# What to produce
All of the data should be given again word for word, though the images are to be left out.

_____

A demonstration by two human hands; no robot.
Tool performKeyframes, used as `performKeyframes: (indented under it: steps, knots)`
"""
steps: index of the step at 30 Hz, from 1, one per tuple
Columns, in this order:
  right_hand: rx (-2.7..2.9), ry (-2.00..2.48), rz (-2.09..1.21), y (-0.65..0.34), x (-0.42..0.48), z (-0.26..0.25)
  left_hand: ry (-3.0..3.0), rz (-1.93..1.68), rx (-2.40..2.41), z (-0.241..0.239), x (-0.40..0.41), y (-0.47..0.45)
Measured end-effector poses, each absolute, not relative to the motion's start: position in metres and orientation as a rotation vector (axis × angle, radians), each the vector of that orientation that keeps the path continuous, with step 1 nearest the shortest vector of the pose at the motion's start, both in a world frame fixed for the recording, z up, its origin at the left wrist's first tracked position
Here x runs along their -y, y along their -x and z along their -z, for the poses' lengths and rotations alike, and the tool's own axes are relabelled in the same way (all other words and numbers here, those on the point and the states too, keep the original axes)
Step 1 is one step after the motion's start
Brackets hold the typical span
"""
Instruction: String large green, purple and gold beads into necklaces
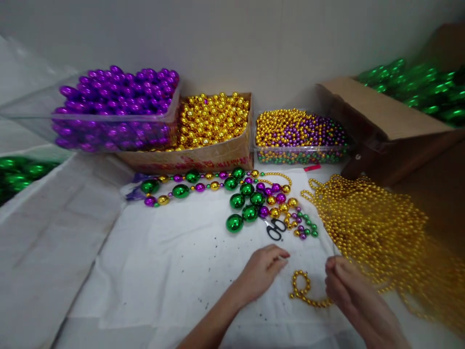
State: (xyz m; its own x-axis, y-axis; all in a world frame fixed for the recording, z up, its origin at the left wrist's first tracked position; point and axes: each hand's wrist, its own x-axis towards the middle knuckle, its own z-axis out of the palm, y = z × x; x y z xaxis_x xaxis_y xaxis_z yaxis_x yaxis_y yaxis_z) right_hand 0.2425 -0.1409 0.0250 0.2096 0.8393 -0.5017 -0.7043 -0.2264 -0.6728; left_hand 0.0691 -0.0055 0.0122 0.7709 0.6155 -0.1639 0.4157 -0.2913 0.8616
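My right hand (345,286) is closed, with its fingers curled in. A short string of gold beads (301,287) lies looped on the white cloth (163,271), and one end runs up to this hand. My left hand (263,269) is to the left of the loop, thumb and fingertips drawn close together. Anything between those fingertips is too small to make out. Black-handled scissors (275,230) lie beyond my left hand. Beside them is a necklace (250,212) of large green, purple and gold beads, partly bunched, with a long section stretching left.
At the back are a clear tub of purple beads (119,97), a carton of gold beads (214,118) and a tub of small mixed beads (300,131). Gold bead strands (374,218) heap at right, below a cardboard box (392,111). Green beads (25,169) show at far left.
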Motion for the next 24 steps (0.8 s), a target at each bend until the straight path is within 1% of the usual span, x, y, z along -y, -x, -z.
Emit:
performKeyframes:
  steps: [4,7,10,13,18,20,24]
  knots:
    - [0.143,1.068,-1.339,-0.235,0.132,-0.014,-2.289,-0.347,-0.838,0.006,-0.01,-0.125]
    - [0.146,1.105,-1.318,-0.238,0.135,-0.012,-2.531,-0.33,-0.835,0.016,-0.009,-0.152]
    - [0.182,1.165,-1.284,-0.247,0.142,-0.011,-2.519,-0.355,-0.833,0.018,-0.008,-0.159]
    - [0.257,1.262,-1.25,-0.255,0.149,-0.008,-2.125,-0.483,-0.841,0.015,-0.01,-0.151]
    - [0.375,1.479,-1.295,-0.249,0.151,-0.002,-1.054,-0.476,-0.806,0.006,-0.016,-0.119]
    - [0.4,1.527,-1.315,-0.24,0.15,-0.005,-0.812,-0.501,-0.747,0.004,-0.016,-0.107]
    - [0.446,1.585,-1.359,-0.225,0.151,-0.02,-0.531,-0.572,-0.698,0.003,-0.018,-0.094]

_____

# Answer space
A demonstration by two human hands; no robot.
Tool performKeyframes, used as `performKeyframes: (indented under it: steps, knots)`
"""
steps: index of the step at 30 Hz, from 1, one per tuple
Columns, in this order:
  right_hand: rx (-2.7..2.9), ry (-2.00..2.48), rz (-2.09..1.21), y (-0.65..0.34), x (-0.42..0.48), z (-0.26..0.25)
  left_hand: ry (-3.0..3.0), rz (-1.93..1.68), rx (-2.40..2.41), z (-0.241..0.239), x (-0.40..0.41), y (-0.47..0.45)
Measured end-effector poses, each absolute, not relative to the motion's start: position in metres and orientation as a rotation vector (axis × angle, radians), each the vector of that orientation that keeps the path continuous, with step 1 nearest the shortest vector of the pose at the motion's start, both in a world frame fixed for the recording, z up, its origin at the left wrist's first tracked position
Here x runs along their -y, y along their -x and z along their -z, for the poses' lengths and rotations alike, and the tool's own axes are relabelled in the same way (all other words and numbers here, those on the point and the states too, keep the original axes)
Step 1 is one step after the motion's start
Brackets hold the typical span
"""
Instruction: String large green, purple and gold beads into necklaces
State: (xyz m; its own x-axis, y-axis; all in a world frame fixed for the recording, z up, its origin at the left wrist's first tracked position; point and axes: each hand's wrist, its own x-axis towards the middle knuckle, its own z-axis out of the palm, y = z × x; x y z xaxis_x xaxis_y xaxis_z yaxis_x yaxis_y yaxis_z) right_hand 0.2425 -0.1409 0.0250 0.2096 0.8393 -0.5017 -0.7043 -0.2264 -0.6728; left_hand 0.0691 -0.0055 0.0122 0.7709 0.6155 -0.1639 0.4157 -0.2913 0.8616
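My right hand (345,286) is closed, with its fingers curled in. A short string of gold beads (301,287) lies looped on the white cloth (163,271), and one end runs up to this hand. My left hand (263,269) is to the left of the loop, thumb and fingertips drawn close together. Anything between those fingertips is too small to make out. Black-handled scissors (275,230) lie beyond my left hand. Beside them is a necklace (250,212) of large green, purple and gold beads, partly bunched, with a long section stretching left.
At the back are a clear tub of purple beads (119,97), a carton of gold beads (214,118) and a tub of small mixed beads (300,131). Gold bead strands (374,218) heap at right, below a cardboard box (392,111). Green beads (25,169) show at far left.
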Motion for the next 24 steps (0.8 s), a target at each bend until the straight path is within 1% of the usual span, x, y, z along -y, -x, -z.
Emit:
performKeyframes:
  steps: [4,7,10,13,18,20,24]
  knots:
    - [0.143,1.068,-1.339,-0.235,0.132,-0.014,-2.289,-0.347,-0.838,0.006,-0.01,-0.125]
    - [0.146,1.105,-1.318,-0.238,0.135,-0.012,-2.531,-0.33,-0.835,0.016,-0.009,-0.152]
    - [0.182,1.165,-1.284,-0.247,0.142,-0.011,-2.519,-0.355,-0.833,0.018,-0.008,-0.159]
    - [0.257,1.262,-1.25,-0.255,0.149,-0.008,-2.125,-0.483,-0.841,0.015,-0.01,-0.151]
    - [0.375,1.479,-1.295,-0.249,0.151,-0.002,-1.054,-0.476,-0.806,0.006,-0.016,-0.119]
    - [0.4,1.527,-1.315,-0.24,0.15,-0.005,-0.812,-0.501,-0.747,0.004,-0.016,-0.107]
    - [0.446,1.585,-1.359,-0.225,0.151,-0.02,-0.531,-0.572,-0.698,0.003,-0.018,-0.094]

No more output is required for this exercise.